WORK INSTRUCTIONS: Within the data below, copy each line where the string "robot" is found.

Dataset records
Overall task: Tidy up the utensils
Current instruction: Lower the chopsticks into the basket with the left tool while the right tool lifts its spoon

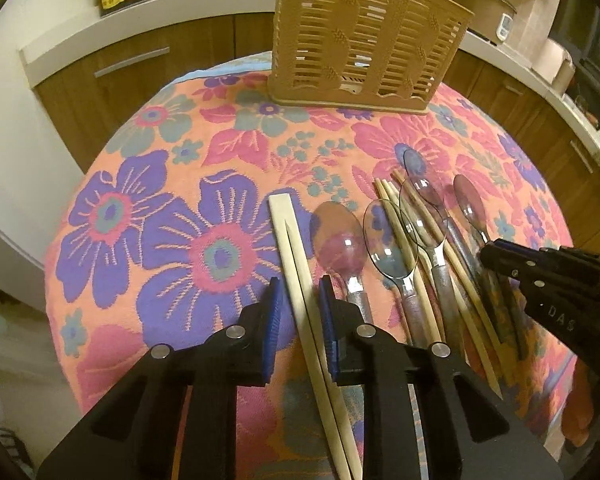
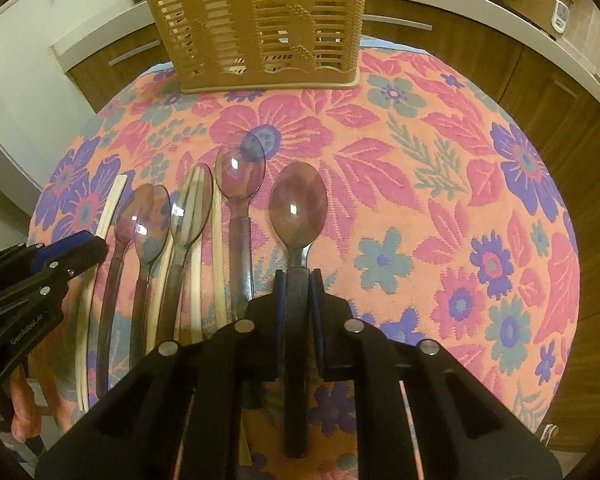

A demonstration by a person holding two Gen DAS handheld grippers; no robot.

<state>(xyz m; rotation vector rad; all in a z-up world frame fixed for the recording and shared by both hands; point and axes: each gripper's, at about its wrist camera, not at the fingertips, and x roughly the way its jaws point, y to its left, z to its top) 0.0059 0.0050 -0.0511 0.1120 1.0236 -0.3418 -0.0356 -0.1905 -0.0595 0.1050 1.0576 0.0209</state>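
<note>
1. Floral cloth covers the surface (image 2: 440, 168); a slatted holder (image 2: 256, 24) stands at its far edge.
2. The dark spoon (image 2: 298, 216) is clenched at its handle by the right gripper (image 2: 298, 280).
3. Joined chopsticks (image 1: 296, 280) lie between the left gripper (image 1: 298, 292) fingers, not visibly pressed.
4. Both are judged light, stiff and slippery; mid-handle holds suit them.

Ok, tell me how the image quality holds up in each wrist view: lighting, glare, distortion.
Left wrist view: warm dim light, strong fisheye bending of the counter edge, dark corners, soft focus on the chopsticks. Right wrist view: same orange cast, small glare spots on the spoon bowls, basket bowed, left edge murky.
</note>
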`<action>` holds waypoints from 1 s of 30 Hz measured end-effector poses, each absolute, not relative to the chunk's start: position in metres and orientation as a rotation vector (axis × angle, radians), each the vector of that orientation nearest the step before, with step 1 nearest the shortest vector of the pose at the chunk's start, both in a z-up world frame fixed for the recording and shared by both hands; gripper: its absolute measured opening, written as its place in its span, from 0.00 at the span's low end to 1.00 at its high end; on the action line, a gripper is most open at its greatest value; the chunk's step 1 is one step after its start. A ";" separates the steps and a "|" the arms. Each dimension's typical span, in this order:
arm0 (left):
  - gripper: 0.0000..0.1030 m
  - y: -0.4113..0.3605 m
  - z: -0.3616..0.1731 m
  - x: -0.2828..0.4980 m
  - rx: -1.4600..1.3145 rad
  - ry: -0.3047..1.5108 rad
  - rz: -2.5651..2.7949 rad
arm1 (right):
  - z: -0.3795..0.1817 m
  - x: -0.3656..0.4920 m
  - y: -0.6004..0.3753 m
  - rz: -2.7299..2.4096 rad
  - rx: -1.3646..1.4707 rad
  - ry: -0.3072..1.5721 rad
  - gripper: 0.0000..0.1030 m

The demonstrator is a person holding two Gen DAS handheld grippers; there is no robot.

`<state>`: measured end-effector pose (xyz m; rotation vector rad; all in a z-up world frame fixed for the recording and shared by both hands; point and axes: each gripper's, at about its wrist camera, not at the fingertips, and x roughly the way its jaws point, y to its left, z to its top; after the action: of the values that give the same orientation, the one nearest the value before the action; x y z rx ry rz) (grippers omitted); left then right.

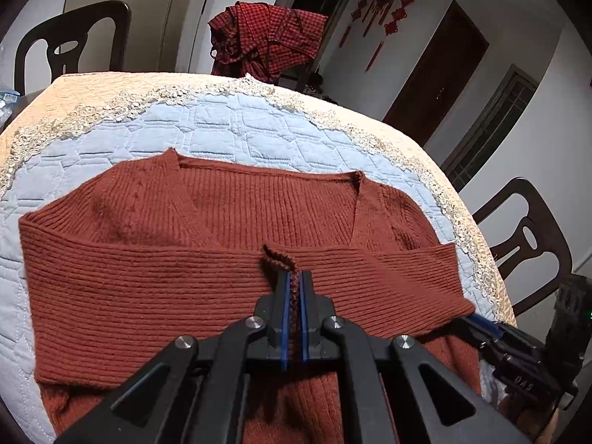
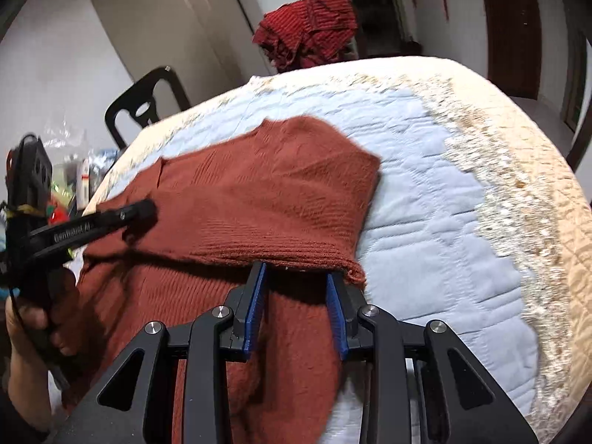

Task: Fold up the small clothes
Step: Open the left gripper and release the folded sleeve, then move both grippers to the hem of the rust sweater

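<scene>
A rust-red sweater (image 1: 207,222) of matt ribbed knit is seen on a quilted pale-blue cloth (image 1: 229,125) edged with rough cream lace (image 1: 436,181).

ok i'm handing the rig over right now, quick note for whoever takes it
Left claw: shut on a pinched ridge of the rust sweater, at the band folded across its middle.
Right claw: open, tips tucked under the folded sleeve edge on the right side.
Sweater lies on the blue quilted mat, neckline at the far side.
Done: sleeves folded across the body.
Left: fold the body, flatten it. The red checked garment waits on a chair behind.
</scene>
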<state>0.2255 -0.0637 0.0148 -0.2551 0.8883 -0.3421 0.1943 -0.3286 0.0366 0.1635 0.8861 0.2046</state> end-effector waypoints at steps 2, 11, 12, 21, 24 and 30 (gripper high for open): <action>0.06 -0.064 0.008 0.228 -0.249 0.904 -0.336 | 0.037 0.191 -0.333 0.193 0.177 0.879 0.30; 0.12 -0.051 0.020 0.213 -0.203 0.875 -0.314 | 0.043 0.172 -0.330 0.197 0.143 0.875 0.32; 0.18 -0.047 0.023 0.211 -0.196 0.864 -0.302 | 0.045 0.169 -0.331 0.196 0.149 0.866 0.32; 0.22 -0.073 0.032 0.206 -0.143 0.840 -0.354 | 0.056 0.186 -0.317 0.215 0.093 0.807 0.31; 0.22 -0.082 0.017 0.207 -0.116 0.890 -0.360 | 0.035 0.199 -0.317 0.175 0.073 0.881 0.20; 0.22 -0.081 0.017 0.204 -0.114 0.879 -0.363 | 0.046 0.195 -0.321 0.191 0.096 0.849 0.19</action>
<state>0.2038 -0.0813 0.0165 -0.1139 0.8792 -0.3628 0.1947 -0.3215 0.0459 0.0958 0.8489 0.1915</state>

RESULT OF THIS TASK:
A demonstration by a person holding two Gen DAS handheld grippers; no robot.
The demonstrator is a person holding two Gen DAS handheld grippers; there is no robot.

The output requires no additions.